In ranging over the development of Polish parishes in the East, Kruszka's research apprehended many of the episodes and vignettes that have become Polish-American historical mainstays. Kruszka makes the case for Parisville, Michigan, as the home of the oldest Polish parish in the United States (6-7). Likewise, he presents a capsule history of the stormy, schismatic pastorate of Detroit's Rev. Dominik Kolasinski (26-38), the subject of a more recent monograph by historian Lawrence D. Orton;[3] and a brief review of Cleveland's independent movement, led by Rev. Franciszek Kolaszewski (né Rademacher) (104-6); a critical account of Rev. Franciszek Hodur and the rise of the Polish National Catholic Church in Nanticoke and Scranton, Pennsylvania (128-138); and a persuasively celebratory (and comparatively long) narrative of the pastorate of Rev. Jan Pitass in Buffalo (the eastern analogue of Chicago's Rev. Wincenty Barzynski, C. R.) which weathered an independentist challenge at the hands of Rev. Klawiter (197-210). While capturing crucial details, all of these narratives are too narrow, sketchy, and brief to prompt a reexamination of these episodes. The subtext in this sea of detail, however, is that the Poles grew quarrelsome out of episcopal neglect or hostility, and the venality or low morals of some particular laymen or priests (some of whom were Resurrectionists who betrayed their calling to minister to these immigrants). Indeed, Kruszka once again uses these accounts as both a polemic against schism and, by implication, a call for the appointment of a Polish bishop--or, as Kruszka elsewhere defined the entreaty, "polyglot bishops for polyglot dioceses"[4] and "równouprawnienie" [equal rights for Poles in the Church hierarchy].

The volume, which at times reads like a travelogue, also includes some arresting details and stories, such as the time when, it was claimed, a picture of the Virgin Mary served miraculously to spare one Pole's home from a fire that consumed the forests of the Michigan Thumb region in September 1881 (17), or when Resurrectionist Rev. Adolf Bakanowski took to carrying, besides his rosary, also a revolver as protection against anti-Polish Texas ruffians (297). Among the accounts which pique special interest are the early days of the Polish colony at Panna Maria, Texas, and the coming of the Resurrectionist order to America (285-324); the rise of Lithuanian nationalism (114-6); the uniqueness of the (hodge-podge) social and political composition of New York Polonia (181); the very early Polish presence in Buffalo, New York (196-7); and the assassination of President William McKinley by Leon Czolgosz, a Polish anarchist (209-10). Alas, the volume contains too few of either the charming or the pithy to hold the attention of the recreational reader.
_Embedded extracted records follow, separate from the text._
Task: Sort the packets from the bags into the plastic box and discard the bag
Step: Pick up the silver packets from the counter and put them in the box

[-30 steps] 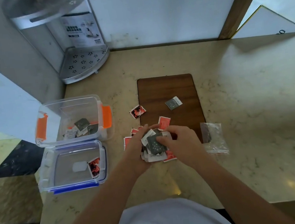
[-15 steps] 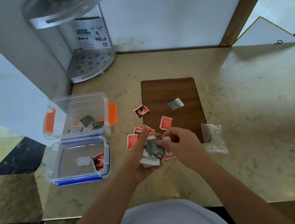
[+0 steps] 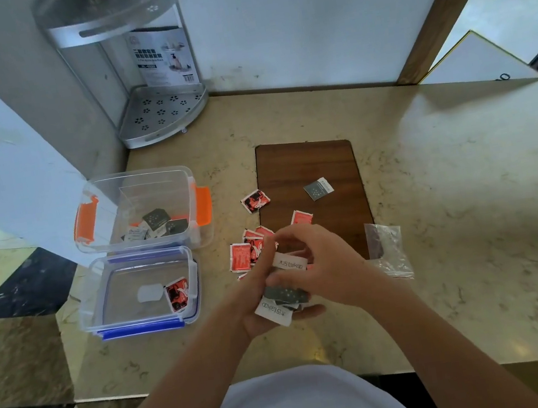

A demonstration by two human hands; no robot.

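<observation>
The counter (image 3: 469,210) is tan with light swirly marks. The board (image 3: 308,170) in the middle is dark brown wood. At the left, one clear box (image 3: 141,187) has orange clips and the clear box (image 3: 101,296) below it has blue edges. The loose packets (image 3: 242,257) are red and white. One packet (image 3: 318,189) on the board is grey with tiny white dots.

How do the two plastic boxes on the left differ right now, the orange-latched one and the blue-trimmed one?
The orange-latched box sits farther from the person; the blue-trimmed box sits nearer, right in front of it. The orange-latched box looks taller and holds several grey and white packets; the blue-trimmed box looks shallower and holds one red packet. Both are clear plastic, open-topped, on the marble counter.
</observation>
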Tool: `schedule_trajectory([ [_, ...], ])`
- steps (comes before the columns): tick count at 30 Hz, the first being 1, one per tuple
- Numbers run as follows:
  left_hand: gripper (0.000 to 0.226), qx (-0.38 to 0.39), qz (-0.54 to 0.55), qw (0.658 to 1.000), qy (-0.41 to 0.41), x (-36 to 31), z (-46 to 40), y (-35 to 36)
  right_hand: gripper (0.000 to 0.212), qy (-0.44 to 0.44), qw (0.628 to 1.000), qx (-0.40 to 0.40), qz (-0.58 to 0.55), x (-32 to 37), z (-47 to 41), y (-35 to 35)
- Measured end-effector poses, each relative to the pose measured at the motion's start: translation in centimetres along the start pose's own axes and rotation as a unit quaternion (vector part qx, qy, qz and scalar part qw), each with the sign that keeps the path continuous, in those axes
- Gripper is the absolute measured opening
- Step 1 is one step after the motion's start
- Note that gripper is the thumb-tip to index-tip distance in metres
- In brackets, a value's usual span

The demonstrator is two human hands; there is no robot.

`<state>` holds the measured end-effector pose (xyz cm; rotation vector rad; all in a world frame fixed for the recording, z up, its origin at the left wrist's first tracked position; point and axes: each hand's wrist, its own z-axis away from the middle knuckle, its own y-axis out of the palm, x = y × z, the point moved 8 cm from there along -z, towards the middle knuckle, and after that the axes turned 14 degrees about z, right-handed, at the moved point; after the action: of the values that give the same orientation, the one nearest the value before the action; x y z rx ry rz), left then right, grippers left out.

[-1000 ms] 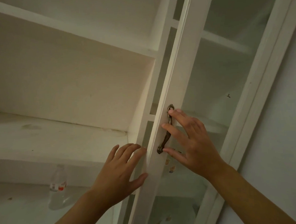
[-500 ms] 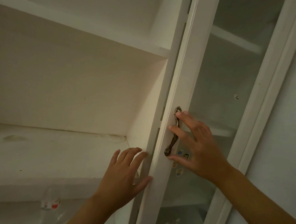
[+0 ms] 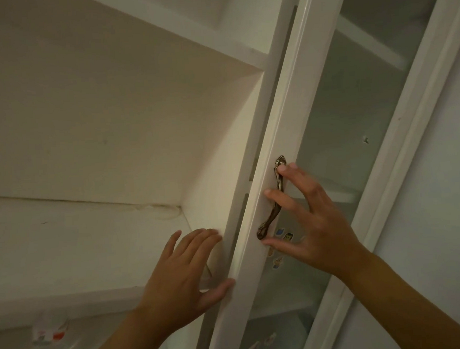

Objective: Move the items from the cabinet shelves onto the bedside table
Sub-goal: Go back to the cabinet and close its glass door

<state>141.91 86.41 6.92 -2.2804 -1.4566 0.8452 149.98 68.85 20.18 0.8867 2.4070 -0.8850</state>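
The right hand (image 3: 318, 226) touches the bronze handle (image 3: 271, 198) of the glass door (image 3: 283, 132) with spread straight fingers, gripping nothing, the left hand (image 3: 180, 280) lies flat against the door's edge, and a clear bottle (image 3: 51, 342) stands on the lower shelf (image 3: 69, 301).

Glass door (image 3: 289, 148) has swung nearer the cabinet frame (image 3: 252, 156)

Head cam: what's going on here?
A person is at a white cabinet. The right hand has straight fingers on the glass door's metal handle; the left hand lies flat against the door's edge. A plastic bottle sits on the lower shelf. The shelf above looks bare.
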Motion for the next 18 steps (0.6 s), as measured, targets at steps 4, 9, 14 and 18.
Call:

The contemporary reader also may feel disappointment at the only perfunctory mention of the Polish female religious congregations and their work.

Scholars and the serious student nonetheless will appreciate this volume as an important building-block in the edifice of Polish immigration history. Specialists and nonspecialists alike meanwhile might hope that this translation project, ably directed by Dr. James S. Pula (now dean at Utica College of Syracuse University), will introduce the story of the immigrant faithful into the master narrative of Roman Catholic Church history in America, from which it has been largely absent to-date.

NOTES

1. See my review of A History of the Poles in America, Part I, in The Sarmatian Review, 15:1(January 1995), 298--9; and of A History of the Poles in America, Part II, in The Sarmatian Review, 15:1 (April 1996), 396--7.

2. Rt. Rev. Monsignor Alexander Syski, S. T. M., "The Nestor of Polish Historians in America: Reverend Waclaw Kruszka," Polish-American Studies, 1(1944), 62-70.

3. Lawrence D. Orton, Polish Detroit and the Kolasinski Affair (Detroit: Wayne State University Press, 1981).

4. Kruszka's article, by that title, appeared in the Freeman's Journal (1901).